Task item: The requested output is every line from the one with "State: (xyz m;" through the last line below, printed exactly.

Data below:
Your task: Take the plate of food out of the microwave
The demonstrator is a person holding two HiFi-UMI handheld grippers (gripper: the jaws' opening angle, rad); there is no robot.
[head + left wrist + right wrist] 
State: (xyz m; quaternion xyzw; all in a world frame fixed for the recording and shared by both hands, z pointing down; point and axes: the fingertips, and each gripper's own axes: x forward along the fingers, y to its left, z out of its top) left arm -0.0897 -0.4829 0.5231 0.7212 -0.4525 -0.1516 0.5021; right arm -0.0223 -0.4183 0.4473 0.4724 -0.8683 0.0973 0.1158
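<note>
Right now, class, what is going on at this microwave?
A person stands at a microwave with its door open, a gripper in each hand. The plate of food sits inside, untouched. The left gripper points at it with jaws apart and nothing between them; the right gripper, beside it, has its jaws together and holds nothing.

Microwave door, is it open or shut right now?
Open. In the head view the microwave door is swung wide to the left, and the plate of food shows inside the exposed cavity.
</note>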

Answer to the exercise:
State: (xyz m; quaternion xyzw; all in a world frame fixed for the recording and shared by both hands, z pointing down; point and axes: the fingertips, and each gripper's own axes: x forward along the fingers, y to its left, z out of its top) left arm -0.0897 -0.4829 0.5231 0.7212 -0.4525 -0.1516 0.5021; right arm -0.0223 -0.4183 0.4473 0.4724 -0.8683 0.0973 0.1158
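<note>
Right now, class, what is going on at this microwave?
A person stands at a microwave with its door open, a gripper in each hand. The plate of food sits inside, untouched. The left gripper points at it with jaws apart and nothing between them; the right gripper, beside it, has its jaws together and holds nothing.

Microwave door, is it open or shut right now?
Open. In the head view the microwave door is swung wide to the left, and the plate of food shows inside the exposed cavity.
</note>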

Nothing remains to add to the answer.